_WHAT THE TASK REQUIRES_
Copy each line of the records below, from the first through the one that contains "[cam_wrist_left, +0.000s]", exactly as written.

_INPUT DATA_
⟨

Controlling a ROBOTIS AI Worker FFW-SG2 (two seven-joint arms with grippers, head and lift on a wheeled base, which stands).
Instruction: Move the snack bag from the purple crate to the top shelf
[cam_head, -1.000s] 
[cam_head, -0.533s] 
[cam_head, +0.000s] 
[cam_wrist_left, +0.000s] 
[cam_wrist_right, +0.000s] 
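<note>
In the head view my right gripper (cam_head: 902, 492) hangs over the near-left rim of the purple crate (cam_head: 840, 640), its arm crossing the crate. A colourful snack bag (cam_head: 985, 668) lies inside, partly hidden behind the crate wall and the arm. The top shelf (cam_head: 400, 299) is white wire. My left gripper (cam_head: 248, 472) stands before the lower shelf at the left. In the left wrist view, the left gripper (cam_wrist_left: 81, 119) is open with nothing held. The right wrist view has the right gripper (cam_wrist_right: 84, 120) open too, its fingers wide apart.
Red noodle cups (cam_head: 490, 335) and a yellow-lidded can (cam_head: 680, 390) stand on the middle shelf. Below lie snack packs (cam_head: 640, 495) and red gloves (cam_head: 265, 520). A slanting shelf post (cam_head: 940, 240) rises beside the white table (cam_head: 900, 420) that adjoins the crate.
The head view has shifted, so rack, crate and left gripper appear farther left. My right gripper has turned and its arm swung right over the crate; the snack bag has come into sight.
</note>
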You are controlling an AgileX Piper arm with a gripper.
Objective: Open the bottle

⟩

_RESPONSE TO THE EXERCISE_
Controlling a ROBOTIS AI Worker FFW-SG2 (two seven-joint arms with grippers, head and lift on a wheeled base, which stands).
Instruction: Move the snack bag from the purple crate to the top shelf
[cam_head, -1.000s] 
[cam_head, -0.533s] 
[cam_head, +0.000s] 
[cam_wrist_left, +0.000s] 

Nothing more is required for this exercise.